Task: Print the listing below exactly, images excluded.

Provided material:
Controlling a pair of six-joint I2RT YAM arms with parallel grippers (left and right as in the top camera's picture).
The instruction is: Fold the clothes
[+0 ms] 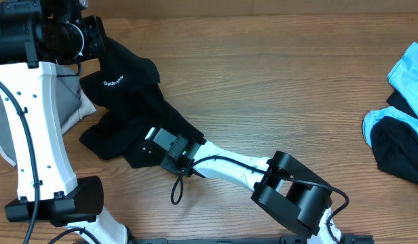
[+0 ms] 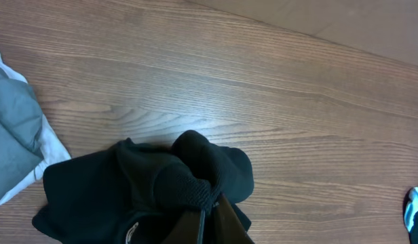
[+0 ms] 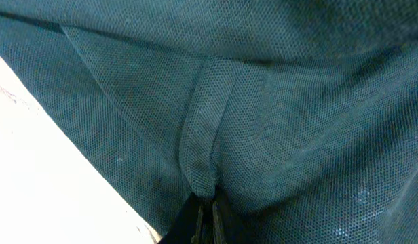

Solution to this task:
Controlling a pair of six-joint I2RT YAM arms with parallel grippers (left and right as in the top camera's picture).
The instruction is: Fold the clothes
[+0 ms] 
[+0 ms] 
[+0 ms] 

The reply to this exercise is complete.